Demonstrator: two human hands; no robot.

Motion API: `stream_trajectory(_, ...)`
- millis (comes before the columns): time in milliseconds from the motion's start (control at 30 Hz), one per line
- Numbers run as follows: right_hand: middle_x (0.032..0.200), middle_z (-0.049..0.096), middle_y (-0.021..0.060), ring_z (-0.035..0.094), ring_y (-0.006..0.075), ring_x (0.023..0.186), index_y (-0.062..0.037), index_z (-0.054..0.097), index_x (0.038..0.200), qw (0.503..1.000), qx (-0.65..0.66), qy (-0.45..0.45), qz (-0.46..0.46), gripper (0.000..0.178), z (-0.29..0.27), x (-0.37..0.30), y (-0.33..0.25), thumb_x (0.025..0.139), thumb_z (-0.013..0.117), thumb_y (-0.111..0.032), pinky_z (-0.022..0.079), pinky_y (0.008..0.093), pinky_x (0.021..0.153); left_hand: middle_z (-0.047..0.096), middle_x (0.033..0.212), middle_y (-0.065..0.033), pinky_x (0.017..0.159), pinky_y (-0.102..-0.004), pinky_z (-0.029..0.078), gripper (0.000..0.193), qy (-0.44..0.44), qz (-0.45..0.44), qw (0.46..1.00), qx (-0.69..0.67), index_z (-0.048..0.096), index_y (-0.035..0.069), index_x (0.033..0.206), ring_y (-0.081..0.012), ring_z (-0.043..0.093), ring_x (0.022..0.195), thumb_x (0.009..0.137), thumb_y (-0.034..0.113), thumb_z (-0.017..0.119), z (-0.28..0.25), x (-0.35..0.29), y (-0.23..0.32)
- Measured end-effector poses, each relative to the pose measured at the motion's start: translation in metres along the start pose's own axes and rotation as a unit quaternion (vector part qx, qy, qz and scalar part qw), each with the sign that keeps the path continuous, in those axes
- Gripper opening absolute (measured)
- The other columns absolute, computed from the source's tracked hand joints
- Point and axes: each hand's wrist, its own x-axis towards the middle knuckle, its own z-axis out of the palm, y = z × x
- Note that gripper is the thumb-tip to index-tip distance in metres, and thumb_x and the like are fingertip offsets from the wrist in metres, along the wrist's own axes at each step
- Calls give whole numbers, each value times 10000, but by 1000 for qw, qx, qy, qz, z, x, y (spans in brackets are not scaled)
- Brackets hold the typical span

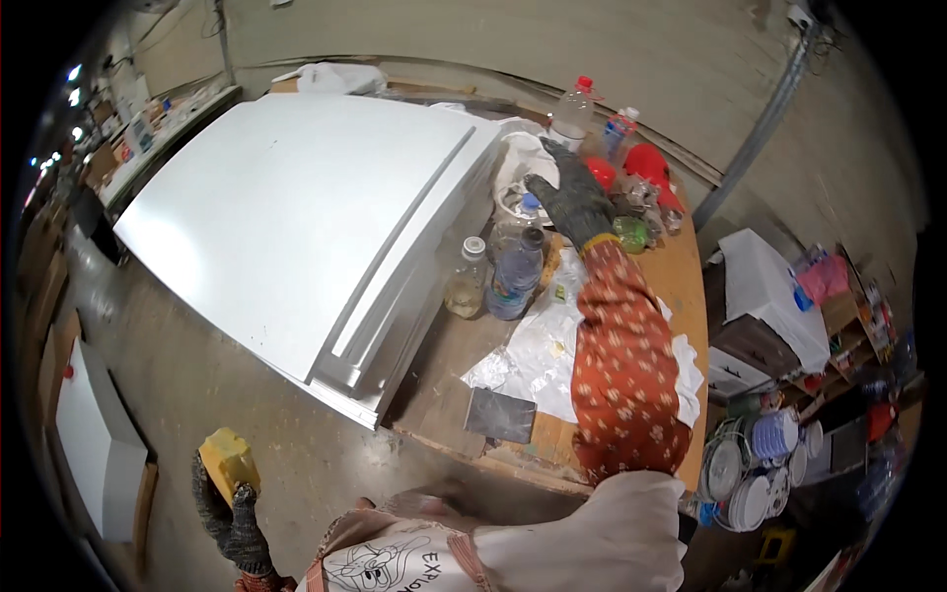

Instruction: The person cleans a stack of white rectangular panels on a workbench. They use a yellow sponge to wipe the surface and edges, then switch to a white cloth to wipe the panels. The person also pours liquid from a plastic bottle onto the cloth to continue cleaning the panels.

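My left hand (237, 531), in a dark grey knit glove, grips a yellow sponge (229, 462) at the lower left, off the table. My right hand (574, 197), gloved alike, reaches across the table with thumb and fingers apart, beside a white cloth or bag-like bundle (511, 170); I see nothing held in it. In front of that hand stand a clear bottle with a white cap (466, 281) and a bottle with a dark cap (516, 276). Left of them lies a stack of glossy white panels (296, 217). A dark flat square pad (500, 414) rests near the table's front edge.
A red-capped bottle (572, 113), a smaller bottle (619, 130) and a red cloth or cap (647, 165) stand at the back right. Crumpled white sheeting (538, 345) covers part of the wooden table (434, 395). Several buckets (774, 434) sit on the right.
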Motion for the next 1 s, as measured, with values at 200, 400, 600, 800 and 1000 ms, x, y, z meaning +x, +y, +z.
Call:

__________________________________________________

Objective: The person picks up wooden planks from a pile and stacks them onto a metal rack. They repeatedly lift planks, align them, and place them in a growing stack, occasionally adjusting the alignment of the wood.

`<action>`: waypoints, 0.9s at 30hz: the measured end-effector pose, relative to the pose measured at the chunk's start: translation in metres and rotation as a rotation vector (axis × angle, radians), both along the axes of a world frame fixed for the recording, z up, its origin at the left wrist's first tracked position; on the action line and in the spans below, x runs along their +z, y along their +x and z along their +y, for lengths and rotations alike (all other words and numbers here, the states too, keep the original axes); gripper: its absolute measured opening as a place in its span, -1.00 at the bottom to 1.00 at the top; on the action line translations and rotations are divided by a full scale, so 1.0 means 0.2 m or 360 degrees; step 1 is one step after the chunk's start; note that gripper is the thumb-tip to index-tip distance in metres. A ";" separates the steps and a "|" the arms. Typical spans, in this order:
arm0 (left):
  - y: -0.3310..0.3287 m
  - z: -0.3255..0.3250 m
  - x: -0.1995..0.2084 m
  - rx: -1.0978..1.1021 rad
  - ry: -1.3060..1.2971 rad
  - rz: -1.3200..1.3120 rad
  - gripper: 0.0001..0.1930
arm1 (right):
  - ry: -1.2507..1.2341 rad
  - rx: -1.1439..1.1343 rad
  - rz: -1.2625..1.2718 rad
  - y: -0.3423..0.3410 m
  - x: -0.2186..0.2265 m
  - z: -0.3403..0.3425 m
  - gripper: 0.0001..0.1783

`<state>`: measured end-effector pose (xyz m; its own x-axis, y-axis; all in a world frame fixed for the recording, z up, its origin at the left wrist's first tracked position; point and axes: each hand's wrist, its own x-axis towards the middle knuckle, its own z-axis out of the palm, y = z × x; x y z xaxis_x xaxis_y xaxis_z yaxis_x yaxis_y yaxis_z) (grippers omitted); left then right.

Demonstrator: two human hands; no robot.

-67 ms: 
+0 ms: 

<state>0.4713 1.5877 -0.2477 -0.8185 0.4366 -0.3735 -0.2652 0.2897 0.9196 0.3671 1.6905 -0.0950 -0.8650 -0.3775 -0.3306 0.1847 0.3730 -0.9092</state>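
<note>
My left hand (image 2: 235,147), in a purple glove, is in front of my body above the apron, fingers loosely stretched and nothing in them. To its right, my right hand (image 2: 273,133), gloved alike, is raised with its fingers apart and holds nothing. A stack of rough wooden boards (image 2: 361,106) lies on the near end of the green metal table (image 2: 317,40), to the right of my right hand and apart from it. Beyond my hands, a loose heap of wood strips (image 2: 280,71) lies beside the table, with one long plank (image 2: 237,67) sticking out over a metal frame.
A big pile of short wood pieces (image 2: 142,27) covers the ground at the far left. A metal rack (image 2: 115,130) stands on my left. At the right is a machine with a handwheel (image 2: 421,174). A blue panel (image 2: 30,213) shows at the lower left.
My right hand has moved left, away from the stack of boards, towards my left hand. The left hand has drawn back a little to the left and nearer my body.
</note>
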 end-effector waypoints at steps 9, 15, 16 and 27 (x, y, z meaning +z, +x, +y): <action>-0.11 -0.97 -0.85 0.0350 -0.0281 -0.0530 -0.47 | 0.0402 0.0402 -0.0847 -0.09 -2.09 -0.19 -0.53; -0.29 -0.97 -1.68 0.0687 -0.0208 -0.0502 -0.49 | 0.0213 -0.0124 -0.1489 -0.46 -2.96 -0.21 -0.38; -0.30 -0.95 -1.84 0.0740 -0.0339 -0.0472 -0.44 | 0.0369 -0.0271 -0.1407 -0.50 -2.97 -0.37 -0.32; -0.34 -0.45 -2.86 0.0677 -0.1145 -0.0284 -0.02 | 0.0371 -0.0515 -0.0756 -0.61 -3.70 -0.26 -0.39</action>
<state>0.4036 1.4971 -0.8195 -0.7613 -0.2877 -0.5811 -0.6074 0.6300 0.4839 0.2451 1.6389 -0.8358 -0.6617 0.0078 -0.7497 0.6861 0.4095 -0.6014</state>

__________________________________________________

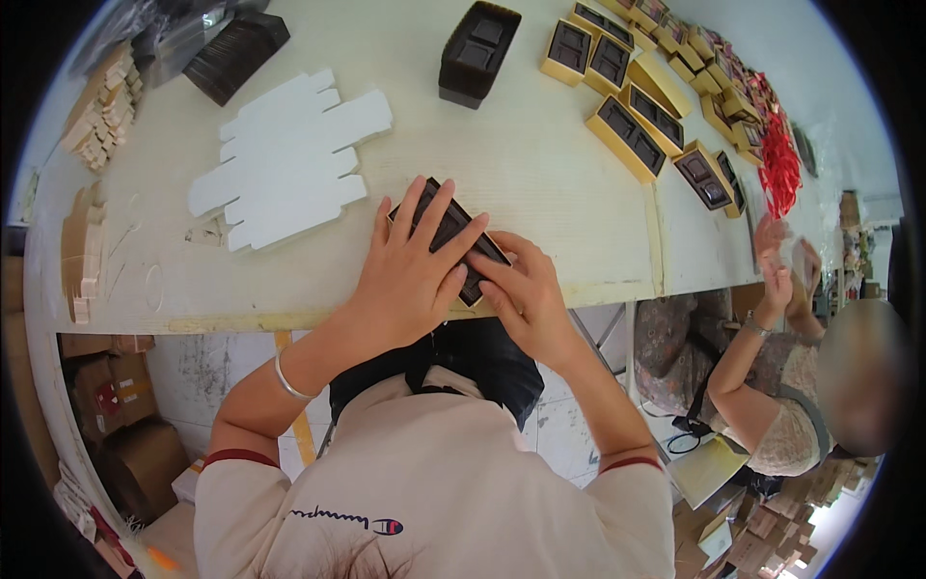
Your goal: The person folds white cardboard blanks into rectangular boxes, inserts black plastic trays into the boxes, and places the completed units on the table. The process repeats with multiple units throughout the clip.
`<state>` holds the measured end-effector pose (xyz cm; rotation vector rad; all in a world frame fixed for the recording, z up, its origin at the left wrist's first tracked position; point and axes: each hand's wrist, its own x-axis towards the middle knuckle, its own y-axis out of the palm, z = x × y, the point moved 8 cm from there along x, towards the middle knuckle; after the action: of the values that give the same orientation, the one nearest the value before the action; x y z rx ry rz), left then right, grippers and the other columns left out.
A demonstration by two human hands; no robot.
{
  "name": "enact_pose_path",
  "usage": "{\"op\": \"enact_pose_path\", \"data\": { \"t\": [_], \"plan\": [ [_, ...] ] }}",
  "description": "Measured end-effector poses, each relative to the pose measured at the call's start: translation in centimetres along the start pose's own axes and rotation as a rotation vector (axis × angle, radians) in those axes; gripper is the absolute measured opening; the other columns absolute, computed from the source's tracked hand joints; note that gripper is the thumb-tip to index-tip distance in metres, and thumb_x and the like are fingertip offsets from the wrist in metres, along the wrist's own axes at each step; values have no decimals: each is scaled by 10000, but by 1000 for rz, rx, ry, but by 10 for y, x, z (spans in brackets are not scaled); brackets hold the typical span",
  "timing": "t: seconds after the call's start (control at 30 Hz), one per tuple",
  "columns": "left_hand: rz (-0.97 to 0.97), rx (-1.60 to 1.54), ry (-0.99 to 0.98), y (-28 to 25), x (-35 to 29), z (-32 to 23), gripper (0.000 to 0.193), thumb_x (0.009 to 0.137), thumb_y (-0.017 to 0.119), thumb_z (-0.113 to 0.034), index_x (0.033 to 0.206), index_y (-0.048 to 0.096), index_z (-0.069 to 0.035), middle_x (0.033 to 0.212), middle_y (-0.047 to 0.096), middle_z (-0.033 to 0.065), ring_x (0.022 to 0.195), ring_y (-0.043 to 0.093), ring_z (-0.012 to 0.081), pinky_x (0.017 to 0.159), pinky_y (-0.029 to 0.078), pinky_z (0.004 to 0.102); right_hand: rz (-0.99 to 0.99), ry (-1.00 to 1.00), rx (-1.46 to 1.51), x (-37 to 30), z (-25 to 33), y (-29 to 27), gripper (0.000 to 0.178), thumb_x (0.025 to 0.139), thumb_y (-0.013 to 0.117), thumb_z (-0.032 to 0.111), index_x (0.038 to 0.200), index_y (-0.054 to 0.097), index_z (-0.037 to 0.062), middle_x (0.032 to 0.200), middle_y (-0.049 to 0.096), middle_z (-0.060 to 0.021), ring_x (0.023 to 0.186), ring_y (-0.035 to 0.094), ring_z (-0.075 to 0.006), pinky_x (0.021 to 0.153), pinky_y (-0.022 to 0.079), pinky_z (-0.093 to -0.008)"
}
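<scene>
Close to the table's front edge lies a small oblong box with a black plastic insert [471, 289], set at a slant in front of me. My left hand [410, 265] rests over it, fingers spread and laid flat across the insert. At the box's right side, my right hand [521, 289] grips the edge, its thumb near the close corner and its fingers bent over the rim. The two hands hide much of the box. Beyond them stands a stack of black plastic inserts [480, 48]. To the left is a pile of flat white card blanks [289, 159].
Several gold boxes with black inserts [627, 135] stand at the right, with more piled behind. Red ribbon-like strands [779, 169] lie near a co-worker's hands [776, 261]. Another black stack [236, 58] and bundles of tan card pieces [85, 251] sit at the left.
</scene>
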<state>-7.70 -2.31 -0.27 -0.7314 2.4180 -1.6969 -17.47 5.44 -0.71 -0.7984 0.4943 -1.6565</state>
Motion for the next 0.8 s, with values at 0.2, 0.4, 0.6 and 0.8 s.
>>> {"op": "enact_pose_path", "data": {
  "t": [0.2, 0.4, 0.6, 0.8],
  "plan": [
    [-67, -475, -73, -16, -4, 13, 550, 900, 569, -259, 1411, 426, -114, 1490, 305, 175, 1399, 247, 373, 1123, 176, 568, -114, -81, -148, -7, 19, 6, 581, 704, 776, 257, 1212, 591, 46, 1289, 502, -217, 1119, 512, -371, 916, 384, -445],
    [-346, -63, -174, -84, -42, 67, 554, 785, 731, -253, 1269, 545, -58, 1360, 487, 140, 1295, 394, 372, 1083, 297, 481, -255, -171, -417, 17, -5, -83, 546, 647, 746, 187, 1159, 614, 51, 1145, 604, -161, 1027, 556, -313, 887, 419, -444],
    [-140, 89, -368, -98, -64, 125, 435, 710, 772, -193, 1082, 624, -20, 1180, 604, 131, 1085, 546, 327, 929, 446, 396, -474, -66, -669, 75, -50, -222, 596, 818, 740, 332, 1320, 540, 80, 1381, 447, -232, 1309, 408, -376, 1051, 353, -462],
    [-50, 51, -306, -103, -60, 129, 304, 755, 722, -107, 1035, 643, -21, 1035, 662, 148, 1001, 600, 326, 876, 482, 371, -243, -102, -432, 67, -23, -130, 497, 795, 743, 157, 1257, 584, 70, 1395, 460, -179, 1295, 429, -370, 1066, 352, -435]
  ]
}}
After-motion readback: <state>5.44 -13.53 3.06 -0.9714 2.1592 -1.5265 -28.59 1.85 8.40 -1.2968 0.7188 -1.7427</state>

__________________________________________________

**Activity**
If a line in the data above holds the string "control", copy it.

**Answer box**
- millis (comes before the columns): time in milliseconds from the motion's start (control at 30 Hz), one per line
  "timing": "t: seconds after the call's start (control at 30 Hz), one per tuple",

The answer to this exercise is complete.